Il sapiente ricorda a chi lo ascolta i doveri della famiglia. È dato per scontato che si tratti dell’uomo e glielo perdoniamo, dati i tempi. Chi infatti aveva la libertà di decidere, la responsabilità di guidare, il potere di fare, se non il maschio? A costui, proprio in virtù del potere che gli è riconosciuto, è rivolta l’esortazione a fare bene, a fare il bene. Dovrà ricordare che ha un debito nei confronti di chi lo ha messo al mondo e che dalla gratitudine che ne deriva il suo agire non potrà dimenticare i meno fortunati. La vita, il dono più grande, la dovrebbero vivere contenti di essere al mondo tutti coloro che al mondo sono stati messi. Solo così, insieme al padre e alla madre, si rende onore al Creatore.
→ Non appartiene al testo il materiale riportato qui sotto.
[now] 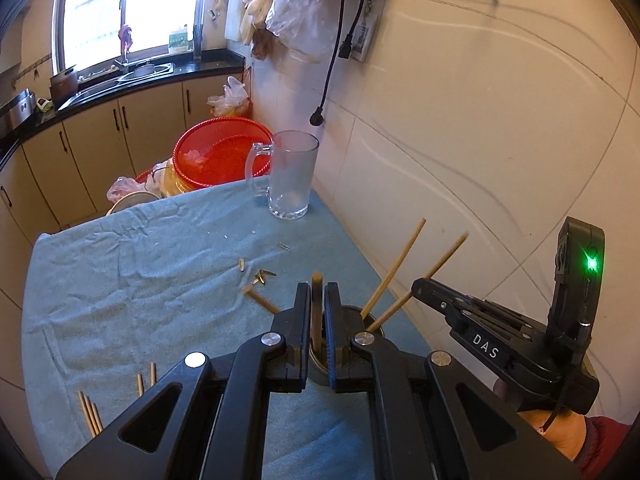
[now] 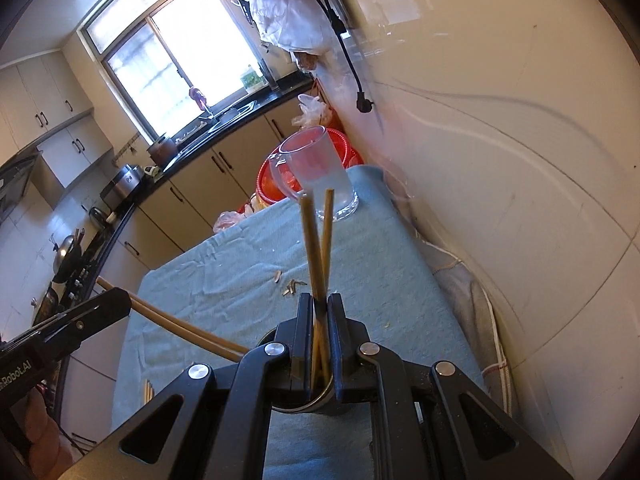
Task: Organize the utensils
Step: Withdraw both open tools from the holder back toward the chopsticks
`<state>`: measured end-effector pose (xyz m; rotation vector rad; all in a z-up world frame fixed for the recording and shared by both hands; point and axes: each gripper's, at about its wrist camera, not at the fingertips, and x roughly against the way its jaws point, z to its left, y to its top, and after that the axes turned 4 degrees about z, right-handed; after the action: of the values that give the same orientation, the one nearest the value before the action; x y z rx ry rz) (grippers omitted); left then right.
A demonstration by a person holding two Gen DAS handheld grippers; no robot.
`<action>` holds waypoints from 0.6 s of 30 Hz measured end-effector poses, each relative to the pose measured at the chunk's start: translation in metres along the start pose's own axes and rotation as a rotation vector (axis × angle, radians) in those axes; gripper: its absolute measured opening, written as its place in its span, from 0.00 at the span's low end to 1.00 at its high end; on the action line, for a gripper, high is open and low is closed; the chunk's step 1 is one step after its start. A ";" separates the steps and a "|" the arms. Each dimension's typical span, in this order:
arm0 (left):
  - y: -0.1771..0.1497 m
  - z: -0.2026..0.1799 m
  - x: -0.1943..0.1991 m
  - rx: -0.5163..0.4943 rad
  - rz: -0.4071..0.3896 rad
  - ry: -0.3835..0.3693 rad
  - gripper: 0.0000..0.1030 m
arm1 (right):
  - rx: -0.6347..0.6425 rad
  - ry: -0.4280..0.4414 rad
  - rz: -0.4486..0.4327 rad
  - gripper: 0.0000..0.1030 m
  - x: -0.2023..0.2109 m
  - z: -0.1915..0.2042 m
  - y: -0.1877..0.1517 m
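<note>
Left of the dark round metal cup (image 2: 316,403), on the wrinkled teal cloth (image 1: 140,260) that covers the table, a few loose pale bamboo chopsticks (image 1: 90,412) lie flat. They look unsorted and are likely next in line.

Nearer the cup, on the same side: the left gripper (image 1: 317,286), black, two-fingered, clenched on a brown wooden chopstick (image 1: 317,312). The right wrist view suggests it is a pair. The stick slants down toward the cup mouth. My reading is that it is held partway along its length, so the lower tip can be steered over the rim.

Beyond the cup, small pale scraps (image 1: 260,276) are scattered on the cloth, too small to name.

At the cup itself: the right gripper (image 2: 319,298) is pinched on two tan bamboo chopsticks (image 2: 318,248). Their lower ends are already inside the cup and their tops fan apart above the jaws. The grip sits low, just over the rim, probably so the pair drops only a short way when let go.

Right of the cup, the white tiled wall (image 1: 500,120) stands near, leaving little room on that side. This may be why both tools come in from the near side.

Well beyond the cup: a clear glass mug with handle (image 1: 292,176), upright and empty at the far edge of the cloth. A red plastic mesh basket (image 1: 224,152) sits behind it, off the table.

Judgement: mid-task. Some sticks are in, one load is over the rim, and the rest are on the cloth.
</note>
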<state>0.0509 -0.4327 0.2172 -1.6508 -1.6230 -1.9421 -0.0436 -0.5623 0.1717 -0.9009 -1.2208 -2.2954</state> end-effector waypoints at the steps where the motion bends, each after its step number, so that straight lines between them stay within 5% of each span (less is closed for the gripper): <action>1: 0.001 0.001 0.001 0.006 0.001 -0.002 0.07 | 0.003 0.001 -0.003 0.10 0.001 0.000 0.000; 5: 0.001 0.004 0.012 0.021 -0.031 0.002 0.25 | 0.007 -0.005 -0.030 0.28 0.013 0.000 0.003; 7: 0.000 0.007 0.024 0.030 -0.069 0.008 0.37 | 0.005 -0.018 -0.057 0.52 0.024 -0.001 0.003; 10: -0.004 0.016 0.046 0.056 -0.131 0.028 0.55 | 0.005 -0.057 -0.105 0.73 0.042 -0.006 0.002; 12: -0.008 0.025 0.062 0.072 -0.174 0.057 0.76 | -0.003 -0.099 -0.138 0.84 0.055 -0.011 0.001; 18: -0.030 0.074 0.099 0.178 -0.249 0.170 0.92 | 0.017 -0.198 -0.170 0.93 0.074 -0.015 -0.011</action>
<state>0.0392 -0.3142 0.2614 -1.2352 -1.9435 -1.9156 -0.1090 -0.5721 0.2105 -1.0772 -1.4488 -2.3666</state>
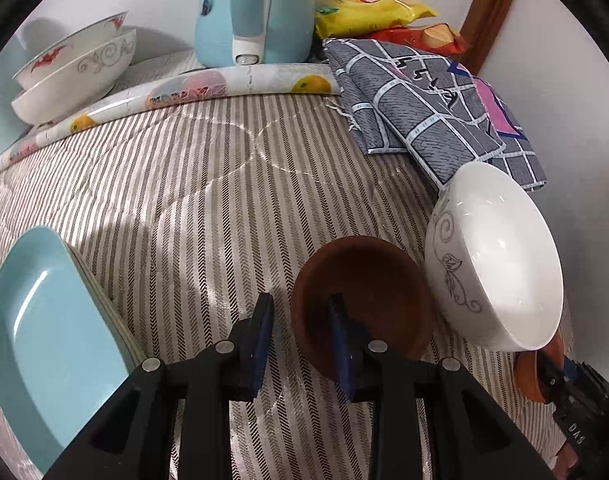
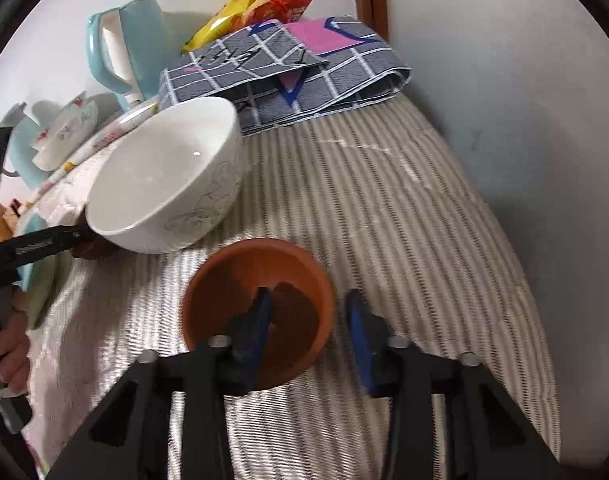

La lettera ai Colossesi, prendendo atto della situazione piuttosto malandata delle nostre relazioni, ci chiede prima di tutto l’assunzione degli atteggiamenti che possono portare all’opera decisiva che è il perdono. Anche qui, è un’opera soltanto seconda, che deriva la sua forza da un amore che ci precede, dà fondamento alla nostra esistenza e ci perdona. Di nuovo, umiltà, mansuetudine, magnanimità, ecc. possono venire solo da un cuore grato di aver incontrato la rivelazione che è Gesù. Così fiorirà la pace anche tra mogli e mariti, genitori e figli, padroni e schiavi. Tuttavia, l’onere della conversione dal dominio al servizio grava sulle spalle dei più forti: mariti, padri, padroni. La conversione, dunque, è richiesta all’uomo. Se in molte parti del mondo è ancora il maschio ad avere una posizione di rilievo e quindi è necessario indirizzare a lui l’esortazione a convertire la sua forza in tenerezza, il suo dominio in servizio, la sua prepotenza in cura, ora forse per noi non è più così. Chi ha una posizione di rilievo, nell’una o nell’altra situazione, al di là del genere stia attento/attenta a non cadere nell’antico e oppressivo sistema.
I genitori di Gesù si sono presi cura del loro bambino come era giusto fare: cura, riorganizzazione di tempi e spazi della vita intorno al piccolo, introduzione alla vita religiosa. Ma se c’è una cosa che la famiglia di Nazaret ha vissuto prima dei tempi – e fuori tempo – rispetto al patriarcato imperante è stata proprio il loro modo di esserlo: un padre generoso (e silenzioso), una madre che prende l’iniziativa, un figlio che è venuto a portare la luce della rivelazione sull’esistenza che anche nel popolo di Dio sembra bisognosa di essere sanata e cambiata. Si stupiscono che al tempio Simeone dica di Lui quello che dice. Si ritrovano tra le braccia un bimbo, un piccolo, dal quale si attende un’opera gigantesca. La conclusione dell’incontro con Simeone è questa: «Simeone li benedisse e a Maria, sua madre, disse: "Ecco, egli è qui per la caduta e la risurrezione di molti in Israele e come segno di contraddizione, e anche a te una spada trafiggerà l’anima, affinché siano svelati i pensieri di molti cuori”» (Luca 2,34-35). La parola benedicente è rivolta alla madre, che dovrà lasciare che il figlio sveli i cuori, riveli l’amore e insieme l’odio che ammorba l’umanità. Soffrirà con il figlio questo ministero profetico.